Former Prime Minister Atal Bihari Vajpayee at the UN General Assembly in 1998. Credit: Permanent Mission of India to the UN

After the 1998 Pokhran-II nuclear tests, at a UN General Assembly session, former Prime Minister Atal Bihari Vajpayee indicated that India was prepared to bring discussions on the CTBT “to a successful conclusion, so that [the coming] into force of the CTBT is not delayed beyond September 1999”. That deadline wasn’t met, but Vajpayee reiterated on various occasions that “India will not stand in the way of entry into force of the CTBT”.

Even one-and-half years after the new government took over in 2004, Manmohan Singh’s administration was still stating Vajpayee’s position on the CTBT.

But, references to Vajpayee’s line have reduced since then. Only Japan continues to raise the issue of adhering to the CTBT at all its bilateral meetings with India; to which the standard Indian response is to reiterate its commitment to a “unilateral and voluntary moratorium on nuclear explosive testing”.
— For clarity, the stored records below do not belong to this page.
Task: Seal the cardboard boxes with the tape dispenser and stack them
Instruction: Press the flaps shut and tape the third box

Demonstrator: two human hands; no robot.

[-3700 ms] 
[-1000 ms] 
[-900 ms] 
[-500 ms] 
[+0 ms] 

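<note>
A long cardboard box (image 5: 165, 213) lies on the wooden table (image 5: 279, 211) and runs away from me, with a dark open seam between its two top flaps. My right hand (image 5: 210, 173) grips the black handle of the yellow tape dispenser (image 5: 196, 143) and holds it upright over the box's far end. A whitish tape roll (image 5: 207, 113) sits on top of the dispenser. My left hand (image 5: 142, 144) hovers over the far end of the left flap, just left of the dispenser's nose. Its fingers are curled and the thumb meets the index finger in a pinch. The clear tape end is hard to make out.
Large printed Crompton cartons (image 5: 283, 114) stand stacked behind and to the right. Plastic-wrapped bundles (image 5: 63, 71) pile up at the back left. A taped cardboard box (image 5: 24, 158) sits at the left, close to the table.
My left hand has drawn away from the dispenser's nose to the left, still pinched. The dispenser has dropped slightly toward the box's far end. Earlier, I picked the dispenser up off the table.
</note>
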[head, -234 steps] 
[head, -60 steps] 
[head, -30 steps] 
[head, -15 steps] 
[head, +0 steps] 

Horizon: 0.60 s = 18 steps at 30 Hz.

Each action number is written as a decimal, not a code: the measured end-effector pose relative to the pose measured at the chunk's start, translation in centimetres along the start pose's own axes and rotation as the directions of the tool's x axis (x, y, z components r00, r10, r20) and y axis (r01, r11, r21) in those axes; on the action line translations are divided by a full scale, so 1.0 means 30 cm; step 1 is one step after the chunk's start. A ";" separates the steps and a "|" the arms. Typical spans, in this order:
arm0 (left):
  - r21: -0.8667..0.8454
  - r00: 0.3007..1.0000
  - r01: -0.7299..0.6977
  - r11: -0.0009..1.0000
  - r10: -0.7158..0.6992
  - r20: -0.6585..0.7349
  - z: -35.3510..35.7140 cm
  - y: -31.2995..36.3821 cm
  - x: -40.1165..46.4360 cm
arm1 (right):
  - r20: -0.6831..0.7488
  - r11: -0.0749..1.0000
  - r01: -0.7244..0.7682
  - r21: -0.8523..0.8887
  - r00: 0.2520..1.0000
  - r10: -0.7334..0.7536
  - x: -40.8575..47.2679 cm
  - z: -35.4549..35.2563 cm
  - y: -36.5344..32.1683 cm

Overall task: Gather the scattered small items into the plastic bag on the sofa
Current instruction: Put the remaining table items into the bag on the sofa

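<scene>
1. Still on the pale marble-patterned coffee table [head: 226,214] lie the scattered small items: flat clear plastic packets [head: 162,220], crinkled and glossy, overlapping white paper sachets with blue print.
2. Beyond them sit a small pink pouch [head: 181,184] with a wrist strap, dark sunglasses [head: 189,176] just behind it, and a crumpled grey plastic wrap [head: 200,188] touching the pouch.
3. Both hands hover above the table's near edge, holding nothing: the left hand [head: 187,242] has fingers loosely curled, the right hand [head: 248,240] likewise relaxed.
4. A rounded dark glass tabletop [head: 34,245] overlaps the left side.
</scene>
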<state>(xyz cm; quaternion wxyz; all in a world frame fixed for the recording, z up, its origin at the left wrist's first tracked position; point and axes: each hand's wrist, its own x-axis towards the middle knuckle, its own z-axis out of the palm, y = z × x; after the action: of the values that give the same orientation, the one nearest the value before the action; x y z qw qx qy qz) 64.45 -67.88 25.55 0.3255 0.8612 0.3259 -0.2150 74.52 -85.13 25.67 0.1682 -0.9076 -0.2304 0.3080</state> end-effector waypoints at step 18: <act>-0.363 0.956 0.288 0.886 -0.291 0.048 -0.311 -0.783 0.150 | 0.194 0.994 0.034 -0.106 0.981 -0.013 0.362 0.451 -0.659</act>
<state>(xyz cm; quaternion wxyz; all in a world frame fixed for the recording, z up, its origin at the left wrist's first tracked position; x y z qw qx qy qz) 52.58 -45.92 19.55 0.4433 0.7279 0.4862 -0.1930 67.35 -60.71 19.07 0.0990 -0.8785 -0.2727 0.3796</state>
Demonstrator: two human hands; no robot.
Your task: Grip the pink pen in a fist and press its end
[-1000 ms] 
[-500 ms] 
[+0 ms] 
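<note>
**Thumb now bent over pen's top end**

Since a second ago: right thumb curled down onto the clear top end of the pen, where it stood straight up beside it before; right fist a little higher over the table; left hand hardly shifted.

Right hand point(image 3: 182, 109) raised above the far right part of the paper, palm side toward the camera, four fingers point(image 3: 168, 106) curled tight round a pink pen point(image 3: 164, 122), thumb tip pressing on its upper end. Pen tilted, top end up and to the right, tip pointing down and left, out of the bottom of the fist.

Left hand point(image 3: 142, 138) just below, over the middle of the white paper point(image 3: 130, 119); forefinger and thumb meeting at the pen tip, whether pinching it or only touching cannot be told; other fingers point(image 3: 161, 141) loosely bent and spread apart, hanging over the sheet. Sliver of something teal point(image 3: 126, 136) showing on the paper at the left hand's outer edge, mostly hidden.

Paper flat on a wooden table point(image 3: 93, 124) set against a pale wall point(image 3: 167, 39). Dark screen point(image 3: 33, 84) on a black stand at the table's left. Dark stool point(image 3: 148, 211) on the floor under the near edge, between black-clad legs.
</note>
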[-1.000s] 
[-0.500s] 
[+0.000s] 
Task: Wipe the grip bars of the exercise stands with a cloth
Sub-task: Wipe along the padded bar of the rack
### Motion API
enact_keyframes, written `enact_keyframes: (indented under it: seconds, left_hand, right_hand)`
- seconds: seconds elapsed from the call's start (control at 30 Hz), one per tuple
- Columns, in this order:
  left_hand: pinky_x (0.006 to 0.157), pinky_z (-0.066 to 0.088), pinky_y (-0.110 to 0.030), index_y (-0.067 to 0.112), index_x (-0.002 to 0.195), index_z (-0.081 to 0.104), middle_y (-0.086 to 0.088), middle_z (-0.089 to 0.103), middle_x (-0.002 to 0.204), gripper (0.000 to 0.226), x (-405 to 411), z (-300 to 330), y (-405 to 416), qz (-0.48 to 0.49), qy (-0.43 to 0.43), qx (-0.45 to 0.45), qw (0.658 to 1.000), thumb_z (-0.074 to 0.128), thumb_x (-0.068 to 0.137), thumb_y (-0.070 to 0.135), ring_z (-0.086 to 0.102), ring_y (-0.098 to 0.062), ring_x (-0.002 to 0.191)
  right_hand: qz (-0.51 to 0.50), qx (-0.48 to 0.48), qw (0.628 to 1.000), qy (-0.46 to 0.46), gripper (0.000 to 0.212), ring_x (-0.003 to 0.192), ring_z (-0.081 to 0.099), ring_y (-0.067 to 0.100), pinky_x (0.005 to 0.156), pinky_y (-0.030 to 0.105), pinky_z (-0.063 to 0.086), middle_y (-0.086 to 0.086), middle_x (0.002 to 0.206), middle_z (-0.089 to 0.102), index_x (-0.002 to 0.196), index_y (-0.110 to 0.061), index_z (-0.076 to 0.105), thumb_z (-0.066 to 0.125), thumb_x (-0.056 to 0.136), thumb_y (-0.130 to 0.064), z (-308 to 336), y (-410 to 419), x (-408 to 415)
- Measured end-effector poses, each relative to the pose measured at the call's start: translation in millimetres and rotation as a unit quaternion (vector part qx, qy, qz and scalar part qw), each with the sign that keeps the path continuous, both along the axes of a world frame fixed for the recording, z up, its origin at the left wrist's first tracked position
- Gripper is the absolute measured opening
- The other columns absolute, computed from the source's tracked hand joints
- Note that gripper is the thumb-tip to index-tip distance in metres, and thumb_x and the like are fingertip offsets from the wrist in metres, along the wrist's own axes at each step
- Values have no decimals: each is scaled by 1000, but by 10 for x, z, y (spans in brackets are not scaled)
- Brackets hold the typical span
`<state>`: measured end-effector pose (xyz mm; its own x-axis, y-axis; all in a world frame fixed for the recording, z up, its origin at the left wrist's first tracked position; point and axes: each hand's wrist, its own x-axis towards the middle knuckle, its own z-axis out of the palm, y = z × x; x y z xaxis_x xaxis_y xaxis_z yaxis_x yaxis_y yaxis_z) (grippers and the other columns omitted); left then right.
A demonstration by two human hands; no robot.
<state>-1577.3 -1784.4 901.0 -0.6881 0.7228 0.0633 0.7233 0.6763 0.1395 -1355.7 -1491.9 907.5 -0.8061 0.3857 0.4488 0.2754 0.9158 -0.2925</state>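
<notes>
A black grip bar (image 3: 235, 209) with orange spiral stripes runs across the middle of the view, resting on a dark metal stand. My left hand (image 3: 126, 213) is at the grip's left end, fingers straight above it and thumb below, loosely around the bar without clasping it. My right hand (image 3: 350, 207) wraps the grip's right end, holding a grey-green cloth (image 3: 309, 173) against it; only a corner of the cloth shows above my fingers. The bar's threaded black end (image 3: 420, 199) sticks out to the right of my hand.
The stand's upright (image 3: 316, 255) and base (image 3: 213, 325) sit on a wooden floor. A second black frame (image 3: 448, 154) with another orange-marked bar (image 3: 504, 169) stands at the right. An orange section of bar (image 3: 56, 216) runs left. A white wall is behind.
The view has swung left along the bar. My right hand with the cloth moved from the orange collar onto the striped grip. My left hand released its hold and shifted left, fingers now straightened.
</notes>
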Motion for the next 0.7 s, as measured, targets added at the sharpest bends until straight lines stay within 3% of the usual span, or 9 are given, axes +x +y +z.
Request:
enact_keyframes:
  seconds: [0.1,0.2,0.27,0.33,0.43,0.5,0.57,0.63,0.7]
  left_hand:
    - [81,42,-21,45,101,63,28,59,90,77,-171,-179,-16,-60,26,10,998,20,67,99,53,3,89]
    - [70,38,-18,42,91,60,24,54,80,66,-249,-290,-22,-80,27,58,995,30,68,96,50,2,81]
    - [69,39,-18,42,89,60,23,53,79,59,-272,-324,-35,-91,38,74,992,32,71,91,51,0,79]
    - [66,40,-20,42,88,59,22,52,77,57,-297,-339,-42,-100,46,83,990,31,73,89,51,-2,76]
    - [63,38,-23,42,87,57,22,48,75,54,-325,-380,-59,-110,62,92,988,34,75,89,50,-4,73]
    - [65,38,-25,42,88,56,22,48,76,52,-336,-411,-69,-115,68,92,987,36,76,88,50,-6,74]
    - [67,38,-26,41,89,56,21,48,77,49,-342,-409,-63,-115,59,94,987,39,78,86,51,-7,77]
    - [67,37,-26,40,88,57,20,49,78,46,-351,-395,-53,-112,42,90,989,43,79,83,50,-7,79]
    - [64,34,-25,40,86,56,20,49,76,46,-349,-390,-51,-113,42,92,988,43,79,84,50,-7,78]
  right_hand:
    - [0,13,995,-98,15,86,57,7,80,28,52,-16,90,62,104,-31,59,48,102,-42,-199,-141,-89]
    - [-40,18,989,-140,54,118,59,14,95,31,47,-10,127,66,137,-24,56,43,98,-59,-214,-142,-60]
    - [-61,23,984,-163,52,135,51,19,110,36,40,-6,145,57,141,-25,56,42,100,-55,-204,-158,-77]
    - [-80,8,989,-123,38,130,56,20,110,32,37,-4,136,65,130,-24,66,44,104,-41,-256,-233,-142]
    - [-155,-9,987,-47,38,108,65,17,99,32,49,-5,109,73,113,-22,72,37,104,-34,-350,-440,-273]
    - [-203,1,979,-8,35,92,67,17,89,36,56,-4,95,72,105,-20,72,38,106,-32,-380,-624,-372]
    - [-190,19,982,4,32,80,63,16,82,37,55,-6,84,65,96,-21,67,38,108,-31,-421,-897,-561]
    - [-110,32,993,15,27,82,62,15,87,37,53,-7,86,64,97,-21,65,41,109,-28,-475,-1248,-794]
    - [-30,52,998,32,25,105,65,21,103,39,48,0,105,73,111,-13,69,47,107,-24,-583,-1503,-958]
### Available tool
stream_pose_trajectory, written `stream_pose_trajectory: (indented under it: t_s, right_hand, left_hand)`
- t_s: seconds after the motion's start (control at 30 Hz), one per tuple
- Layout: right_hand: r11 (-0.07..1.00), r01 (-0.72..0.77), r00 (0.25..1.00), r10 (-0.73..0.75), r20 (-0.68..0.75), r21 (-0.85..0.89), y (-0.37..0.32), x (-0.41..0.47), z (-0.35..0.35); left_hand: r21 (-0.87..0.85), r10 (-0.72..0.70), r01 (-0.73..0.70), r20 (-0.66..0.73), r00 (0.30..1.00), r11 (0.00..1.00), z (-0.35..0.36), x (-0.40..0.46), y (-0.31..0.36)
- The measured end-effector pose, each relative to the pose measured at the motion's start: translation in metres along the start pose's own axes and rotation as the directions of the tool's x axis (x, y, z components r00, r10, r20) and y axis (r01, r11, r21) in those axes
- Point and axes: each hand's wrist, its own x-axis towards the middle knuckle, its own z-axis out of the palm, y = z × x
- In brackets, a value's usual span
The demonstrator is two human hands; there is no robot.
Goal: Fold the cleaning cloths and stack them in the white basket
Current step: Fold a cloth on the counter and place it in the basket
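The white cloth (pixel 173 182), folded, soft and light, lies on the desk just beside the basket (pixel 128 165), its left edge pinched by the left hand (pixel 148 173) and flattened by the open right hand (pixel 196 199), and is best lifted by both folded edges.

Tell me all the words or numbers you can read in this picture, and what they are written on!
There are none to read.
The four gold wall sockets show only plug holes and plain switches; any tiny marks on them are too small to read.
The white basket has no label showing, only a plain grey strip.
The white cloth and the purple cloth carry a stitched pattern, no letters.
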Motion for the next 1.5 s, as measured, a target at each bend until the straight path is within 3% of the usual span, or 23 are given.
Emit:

Zerbo also reasserted that “UN action on the CTBT in commemoration of its 20th anniversary would provide India (and all other states) with the opportunity to reaffirm its national moratorium on testing”.

During the 1996 talks on the CTBT in Vienna, Sood was the director in the foreign ministry’s disarmament and internal security division, coordinating with Ghose, who was representing India in Geneva at the time, to stop the rail-roading of India’s objections.

“We should use this opportunity to once again point out the flaw in the CTBT pertaining to its entry into force provisions. We should also point out that Obama has authorised [the] modernisation of [the] US [nuclear] arsenal at a cost of $1 trillion over three decades,” Sood said in reply to a query on how India should frame a position on the UNSC resolution.

With India highly unlikely to give any firm commitment to sign the CTBT and China keeping mum on ratification, Sharma said that during the NSG process India should highlight the fact that it has tested only twice in the last 42 years. “For most of the time, we have not tested. In the same period, others have conducted thousands of tests”.